State health officials are also tracing who the Solano County patient may have interacted with, including the health care personnel who were exposed. In a letter to staff, UC Davis asked a number of employees to stay at home and monitor their temperature.
Some of the patient’s family members were also in isolation, Matyas said.
More than 20 vaccines in development worldwide, WHO says
World Health Organization Director-General Tedros Adhanom Ghebreyesus said Friday the organization had “increased our assessment of the risk of spread and the risk of impact of COVID-19 to very high at a global level,” referring to the WHO’s formal name for the virus.
“The continued increase in the number of cases,” he said, “and the number of affected countries over the last few days, are clearly of concern.”
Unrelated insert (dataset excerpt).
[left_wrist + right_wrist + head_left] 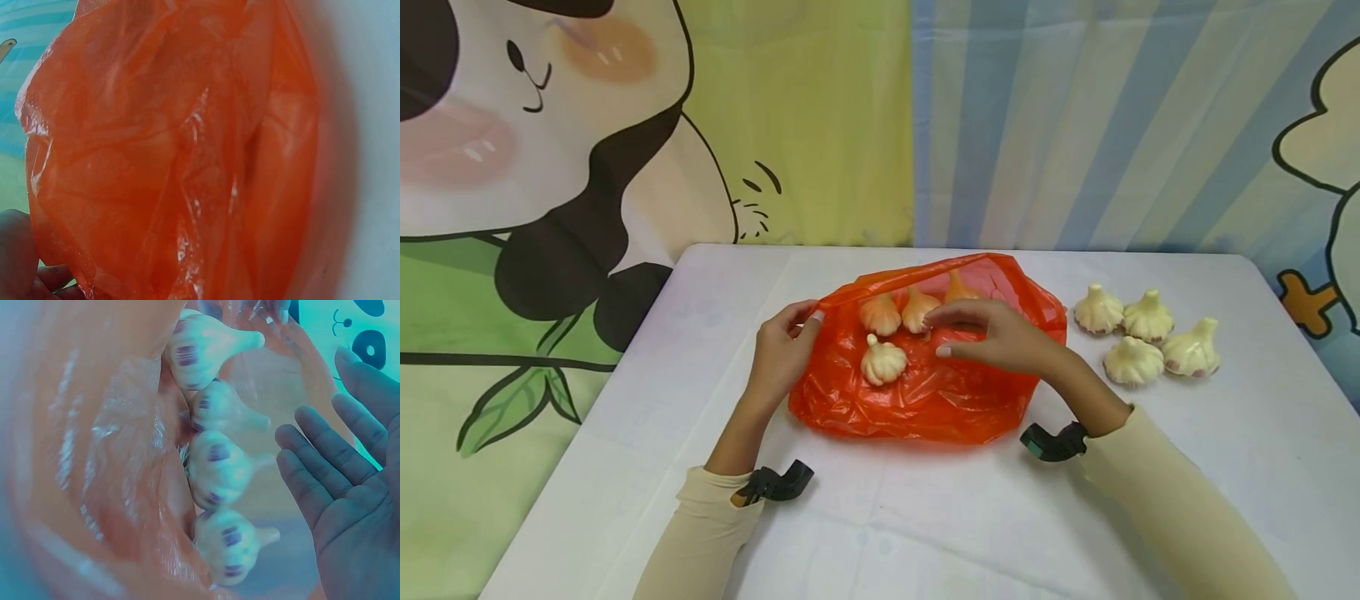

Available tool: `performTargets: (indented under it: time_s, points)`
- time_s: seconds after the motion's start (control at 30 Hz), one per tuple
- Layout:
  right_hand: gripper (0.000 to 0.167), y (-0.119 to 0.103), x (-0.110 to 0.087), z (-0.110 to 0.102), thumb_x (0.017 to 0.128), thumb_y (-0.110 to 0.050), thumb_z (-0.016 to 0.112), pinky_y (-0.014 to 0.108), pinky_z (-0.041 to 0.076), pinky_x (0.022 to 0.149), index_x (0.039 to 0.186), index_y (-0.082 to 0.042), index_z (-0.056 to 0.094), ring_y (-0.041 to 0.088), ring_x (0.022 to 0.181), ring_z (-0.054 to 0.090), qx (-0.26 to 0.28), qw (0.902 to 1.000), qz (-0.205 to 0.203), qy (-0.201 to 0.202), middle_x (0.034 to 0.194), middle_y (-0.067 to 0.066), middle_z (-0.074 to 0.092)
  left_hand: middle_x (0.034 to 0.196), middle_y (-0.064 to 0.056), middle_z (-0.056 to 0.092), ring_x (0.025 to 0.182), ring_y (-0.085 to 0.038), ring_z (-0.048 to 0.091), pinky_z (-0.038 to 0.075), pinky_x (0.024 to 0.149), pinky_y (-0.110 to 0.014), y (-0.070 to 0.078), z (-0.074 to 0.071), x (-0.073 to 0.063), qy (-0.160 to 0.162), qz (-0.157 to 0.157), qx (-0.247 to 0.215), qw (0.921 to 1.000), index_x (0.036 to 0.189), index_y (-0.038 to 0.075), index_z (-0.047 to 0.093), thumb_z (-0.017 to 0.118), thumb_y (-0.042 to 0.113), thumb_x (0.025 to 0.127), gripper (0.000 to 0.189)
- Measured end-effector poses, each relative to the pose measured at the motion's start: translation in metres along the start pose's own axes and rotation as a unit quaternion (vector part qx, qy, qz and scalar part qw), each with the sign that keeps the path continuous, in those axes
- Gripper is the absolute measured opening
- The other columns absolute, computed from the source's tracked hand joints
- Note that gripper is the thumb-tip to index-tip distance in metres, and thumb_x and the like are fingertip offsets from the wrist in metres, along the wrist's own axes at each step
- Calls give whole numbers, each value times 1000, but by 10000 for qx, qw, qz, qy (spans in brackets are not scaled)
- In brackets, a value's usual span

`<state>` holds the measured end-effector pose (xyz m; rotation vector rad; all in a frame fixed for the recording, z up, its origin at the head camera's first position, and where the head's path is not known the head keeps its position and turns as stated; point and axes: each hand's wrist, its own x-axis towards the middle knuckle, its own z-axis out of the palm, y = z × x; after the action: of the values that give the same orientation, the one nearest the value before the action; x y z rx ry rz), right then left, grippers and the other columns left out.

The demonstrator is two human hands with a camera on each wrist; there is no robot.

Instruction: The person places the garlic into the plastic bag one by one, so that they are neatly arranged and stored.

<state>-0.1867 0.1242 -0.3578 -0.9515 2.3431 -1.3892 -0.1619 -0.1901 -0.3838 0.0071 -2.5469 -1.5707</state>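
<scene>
Red bag with four garlic bulbs inside, a hand at its edge and another over its mouth

A cartoon-printed backdrop hangs behind the red bag, and a white table lies beneath it. The bag is thin, crinkled plastic, its mouth spread. At the bag's left edge, the left hand pinches the plastic between thumb and fingers. Over the bag's mouth, the right hand is well open, fingers extended and apart from the thumb, with nothing in its hold. Inside the bag, the four garlic bulbs sit in a row in the right wrist view; from the head, three look orange and the frontmost pale. To the right of the bag, just beyond its edge, four loose bulbs cluster on the table, pale with purplish marks.
</scene>
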Motion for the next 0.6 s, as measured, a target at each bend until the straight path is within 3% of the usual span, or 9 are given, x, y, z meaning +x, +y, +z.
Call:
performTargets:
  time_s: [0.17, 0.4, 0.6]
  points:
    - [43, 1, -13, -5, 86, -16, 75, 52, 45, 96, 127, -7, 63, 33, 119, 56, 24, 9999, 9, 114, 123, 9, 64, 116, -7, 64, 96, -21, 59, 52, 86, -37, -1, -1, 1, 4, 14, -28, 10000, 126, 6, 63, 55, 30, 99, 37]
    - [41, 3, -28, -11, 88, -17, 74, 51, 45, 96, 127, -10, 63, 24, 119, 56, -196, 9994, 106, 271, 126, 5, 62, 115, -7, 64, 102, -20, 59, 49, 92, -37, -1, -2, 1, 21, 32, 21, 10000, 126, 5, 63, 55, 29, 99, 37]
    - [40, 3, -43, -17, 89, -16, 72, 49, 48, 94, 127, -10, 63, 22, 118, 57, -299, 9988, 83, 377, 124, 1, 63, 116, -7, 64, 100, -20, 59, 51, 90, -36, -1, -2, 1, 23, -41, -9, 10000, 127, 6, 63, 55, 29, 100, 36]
Most coronavirus cases can still be traced to known contacts or clusters of cases, Ghebreyesus said in a news conference in Geneva, and WHO does not yet see evidence that the virus is spreading freely.
“As long as that’s the case,” he said, “we have a chance of containing this virus.”
There are more than 20 vaccines in development around the world, Ghebreyesus said, and several therapeutics are in clinical trials.
In the meantime, Ghebreyesus said people should be sure to wash their hands and regularly clean surfaces with disinfectant.
How the US is responding
By this weekend, 93 labs across the US are expected to have testing capabilities, US Sec. of Health and Human Services Alex Azar said. And as many as 70 companies are vying to develop a “bedside diagnostic” test for hospital use.
The US Food and Drug Administration also authorized a two-step test that will allow labs other than the CDC to test for the virus. A third step, which was causing inconclusive results, was eliminated, Azar said.
“Forty labs are qualified to already be doing that,” he said.
And in Nebraska, a team of researchers are working to evaluate how effective the anvitiral drug remdesivir would be on people diagnosed with the virus, the National Institutes of Health said.
The clinical trial, taking place at the University of Nebraska Medical Center, in Omaha, will test the drug first on an American who was evacuated from the Diamond Princess cruise ship.
So far, there have been more than 83,300 confirmed cases of coronavirus across the world and at least 2,858 deaths — the vast majority in China.